The capstone of such work would concludes in the creation of a living consensus around substantial civic principles, forging both a body of knowledge and an example for how to institute it in real civic bodies. This is a completely novel kind of civic movement, for no past civic movement has ever endeavored to create a truly rational consensus concerning its propositions. The spirit of such movement is indeed directly informed by methods and aims of science in its truest sense. In other words, as the Scientific Revolution brought about a reliable body of scientific knowledge, this movement aims to bring about a reliable body of civic knowledge. In such work we are only pursuing the long neglected purpose original to Francis Bacon (1561-1626), a key founder of the Scientific Revolution: “[Some may raise the question] whether we talk of perfecting natural philosophy alone according to our method, or the other sciences also, such as logic, ethics, politics. We certainly intend to comprehend them all.”
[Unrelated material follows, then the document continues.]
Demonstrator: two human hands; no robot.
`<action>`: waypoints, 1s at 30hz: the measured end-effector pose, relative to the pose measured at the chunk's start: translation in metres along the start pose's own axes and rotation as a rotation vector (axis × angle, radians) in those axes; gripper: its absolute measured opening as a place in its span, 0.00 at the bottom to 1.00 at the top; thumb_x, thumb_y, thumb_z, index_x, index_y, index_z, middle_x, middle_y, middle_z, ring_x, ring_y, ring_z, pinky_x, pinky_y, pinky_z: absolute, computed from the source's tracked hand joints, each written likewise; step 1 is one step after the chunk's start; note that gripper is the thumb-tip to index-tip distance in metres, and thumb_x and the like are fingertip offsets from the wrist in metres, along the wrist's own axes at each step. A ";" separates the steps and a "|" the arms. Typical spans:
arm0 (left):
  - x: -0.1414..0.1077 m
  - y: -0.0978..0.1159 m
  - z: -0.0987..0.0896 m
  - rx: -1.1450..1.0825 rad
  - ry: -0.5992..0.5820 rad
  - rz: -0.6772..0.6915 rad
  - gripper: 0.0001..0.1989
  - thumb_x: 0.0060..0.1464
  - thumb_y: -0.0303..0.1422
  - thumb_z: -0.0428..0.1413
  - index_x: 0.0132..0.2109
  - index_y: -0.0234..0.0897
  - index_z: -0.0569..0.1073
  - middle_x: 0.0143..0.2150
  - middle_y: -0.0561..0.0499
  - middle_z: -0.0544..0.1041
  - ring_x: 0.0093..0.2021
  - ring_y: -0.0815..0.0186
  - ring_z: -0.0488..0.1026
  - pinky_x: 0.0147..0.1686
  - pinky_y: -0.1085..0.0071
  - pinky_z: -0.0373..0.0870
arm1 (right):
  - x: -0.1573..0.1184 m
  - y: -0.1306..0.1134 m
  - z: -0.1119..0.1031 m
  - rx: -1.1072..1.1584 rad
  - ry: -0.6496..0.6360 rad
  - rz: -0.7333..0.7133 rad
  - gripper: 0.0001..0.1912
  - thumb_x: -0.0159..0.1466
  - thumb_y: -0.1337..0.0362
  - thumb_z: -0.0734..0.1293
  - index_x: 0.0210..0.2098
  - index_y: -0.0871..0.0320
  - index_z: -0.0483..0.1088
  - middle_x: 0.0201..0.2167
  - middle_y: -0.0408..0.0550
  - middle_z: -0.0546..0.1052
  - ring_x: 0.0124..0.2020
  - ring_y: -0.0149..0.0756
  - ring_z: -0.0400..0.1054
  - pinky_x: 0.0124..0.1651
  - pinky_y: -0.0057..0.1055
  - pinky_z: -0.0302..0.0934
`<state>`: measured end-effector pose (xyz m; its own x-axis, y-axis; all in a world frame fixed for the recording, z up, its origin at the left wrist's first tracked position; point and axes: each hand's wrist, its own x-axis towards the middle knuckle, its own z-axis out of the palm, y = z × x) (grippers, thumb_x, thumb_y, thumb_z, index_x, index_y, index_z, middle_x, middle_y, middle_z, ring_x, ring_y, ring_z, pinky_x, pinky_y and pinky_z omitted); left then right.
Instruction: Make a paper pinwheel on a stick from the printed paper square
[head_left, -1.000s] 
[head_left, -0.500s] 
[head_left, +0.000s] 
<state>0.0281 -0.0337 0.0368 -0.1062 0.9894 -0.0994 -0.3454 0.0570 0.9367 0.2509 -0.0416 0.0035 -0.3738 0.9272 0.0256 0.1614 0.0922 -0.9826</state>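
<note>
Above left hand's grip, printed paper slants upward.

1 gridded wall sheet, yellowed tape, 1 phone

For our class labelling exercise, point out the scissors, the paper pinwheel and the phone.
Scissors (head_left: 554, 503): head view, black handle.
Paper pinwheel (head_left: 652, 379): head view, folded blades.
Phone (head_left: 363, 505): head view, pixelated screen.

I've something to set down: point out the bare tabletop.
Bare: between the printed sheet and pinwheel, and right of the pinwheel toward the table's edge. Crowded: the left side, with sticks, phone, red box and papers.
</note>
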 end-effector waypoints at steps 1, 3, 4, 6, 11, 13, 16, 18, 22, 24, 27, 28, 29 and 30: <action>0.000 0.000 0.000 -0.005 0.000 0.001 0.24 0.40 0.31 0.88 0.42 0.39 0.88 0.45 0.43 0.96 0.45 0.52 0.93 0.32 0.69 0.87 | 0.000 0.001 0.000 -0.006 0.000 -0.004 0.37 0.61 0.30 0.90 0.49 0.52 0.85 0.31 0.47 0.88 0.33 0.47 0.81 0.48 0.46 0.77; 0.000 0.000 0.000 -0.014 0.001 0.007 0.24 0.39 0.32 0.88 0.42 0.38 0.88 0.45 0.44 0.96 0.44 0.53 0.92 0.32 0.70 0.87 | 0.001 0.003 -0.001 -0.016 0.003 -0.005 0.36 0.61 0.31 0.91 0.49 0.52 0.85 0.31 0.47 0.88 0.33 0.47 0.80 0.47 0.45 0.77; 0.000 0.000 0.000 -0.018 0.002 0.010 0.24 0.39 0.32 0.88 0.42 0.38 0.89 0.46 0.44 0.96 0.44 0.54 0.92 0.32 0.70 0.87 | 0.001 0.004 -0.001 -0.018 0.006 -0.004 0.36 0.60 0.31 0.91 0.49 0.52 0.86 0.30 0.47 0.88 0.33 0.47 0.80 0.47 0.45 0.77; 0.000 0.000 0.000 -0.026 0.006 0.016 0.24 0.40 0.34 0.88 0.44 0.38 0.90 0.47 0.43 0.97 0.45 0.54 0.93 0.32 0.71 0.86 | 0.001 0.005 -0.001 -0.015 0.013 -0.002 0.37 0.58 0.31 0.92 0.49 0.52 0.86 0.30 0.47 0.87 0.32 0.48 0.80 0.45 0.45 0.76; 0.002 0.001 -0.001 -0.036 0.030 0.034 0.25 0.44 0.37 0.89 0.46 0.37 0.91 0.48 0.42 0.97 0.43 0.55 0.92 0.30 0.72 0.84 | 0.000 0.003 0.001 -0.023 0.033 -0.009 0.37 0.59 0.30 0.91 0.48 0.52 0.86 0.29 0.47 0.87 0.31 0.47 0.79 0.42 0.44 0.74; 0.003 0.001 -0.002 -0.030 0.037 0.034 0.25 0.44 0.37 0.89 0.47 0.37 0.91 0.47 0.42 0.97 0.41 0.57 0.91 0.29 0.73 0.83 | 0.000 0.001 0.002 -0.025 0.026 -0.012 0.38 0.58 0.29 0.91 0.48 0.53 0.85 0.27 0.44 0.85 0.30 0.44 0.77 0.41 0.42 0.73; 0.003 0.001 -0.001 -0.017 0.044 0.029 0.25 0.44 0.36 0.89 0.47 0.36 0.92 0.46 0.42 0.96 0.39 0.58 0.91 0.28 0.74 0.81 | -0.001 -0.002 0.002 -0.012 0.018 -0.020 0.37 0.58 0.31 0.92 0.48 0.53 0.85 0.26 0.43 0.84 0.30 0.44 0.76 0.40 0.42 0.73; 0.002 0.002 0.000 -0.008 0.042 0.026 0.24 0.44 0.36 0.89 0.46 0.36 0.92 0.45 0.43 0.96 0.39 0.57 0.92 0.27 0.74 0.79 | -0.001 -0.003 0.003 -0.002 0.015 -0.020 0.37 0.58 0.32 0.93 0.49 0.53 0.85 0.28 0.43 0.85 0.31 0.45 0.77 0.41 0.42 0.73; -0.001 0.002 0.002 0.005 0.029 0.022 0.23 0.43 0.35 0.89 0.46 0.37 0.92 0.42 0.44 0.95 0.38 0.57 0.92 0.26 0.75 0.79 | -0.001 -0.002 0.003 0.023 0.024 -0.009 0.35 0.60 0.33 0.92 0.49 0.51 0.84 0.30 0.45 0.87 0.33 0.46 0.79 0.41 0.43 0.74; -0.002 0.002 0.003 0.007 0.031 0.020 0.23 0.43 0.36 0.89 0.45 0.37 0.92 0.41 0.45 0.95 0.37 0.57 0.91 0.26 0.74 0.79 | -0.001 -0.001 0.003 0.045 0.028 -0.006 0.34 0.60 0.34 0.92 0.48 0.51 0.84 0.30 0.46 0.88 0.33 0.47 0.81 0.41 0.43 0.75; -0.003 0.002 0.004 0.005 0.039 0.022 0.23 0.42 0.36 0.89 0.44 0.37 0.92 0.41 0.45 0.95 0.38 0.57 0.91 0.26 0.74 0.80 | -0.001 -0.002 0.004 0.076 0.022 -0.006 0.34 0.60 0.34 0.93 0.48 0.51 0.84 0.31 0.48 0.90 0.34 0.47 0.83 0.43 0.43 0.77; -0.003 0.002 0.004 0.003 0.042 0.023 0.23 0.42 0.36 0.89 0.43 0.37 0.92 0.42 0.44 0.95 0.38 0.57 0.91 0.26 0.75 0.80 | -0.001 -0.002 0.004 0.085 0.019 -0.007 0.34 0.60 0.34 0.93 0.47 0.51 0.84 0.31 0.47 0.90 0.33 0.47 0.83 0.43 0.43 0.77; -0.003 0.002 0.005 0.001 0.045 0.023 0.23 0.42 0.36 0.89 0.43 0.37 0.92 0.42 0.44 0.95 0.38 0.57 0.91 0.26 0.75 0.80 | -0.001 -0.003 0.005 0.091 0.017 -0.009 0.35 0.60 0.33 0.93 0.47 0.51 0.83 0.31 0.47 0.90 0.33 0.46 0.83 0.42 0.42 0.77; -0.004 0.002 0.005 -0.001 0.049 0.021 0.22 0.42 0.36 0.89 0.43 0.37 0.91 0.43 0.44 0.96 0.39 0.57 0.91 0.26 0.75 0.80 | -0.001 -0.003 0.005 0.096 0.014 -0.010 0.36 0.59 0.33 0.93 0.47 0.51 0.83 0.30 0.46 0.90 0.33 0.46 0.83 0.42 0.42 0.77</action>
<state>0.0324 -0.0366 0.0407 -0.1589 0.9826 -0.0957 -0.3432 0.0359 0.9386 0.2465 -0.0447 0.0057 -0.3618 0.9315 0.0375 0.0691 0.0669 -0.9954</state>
Such civic principles, like all true scientific principles, must be particularized, comprehensive, substantial, universal, and open to rational scrutiny and revision. By “particularlized” I mean they must have specific legal effect useful for adjudication of real civic matters. By “comprehensive” I mean they must be aim for a complete system whereby a complete body of law can be created therefrom. By “substantial” I mean that the authority of explicit rational argument must vivify them. By “universal”, I mean that these are federal principles, common to all governments everywhere, regardless of local variation, which is another way of saying that they would institute universal human rights. And of course, due to being founded upon rational method, they would admit of rational correction.
Such body of civic principles would be animated by a growing body of advocates, whose ultimate aim would be to convince governments of the Earth to gradually institute them by way of public education and consensus.
It’s irrational to expect corrupted institutions to fix themselves, we must actually build an alternative institution that has learned how to properly govern itself, and then it must teach these other institutions how to reform themselves. Such institution does not exist, we must build it.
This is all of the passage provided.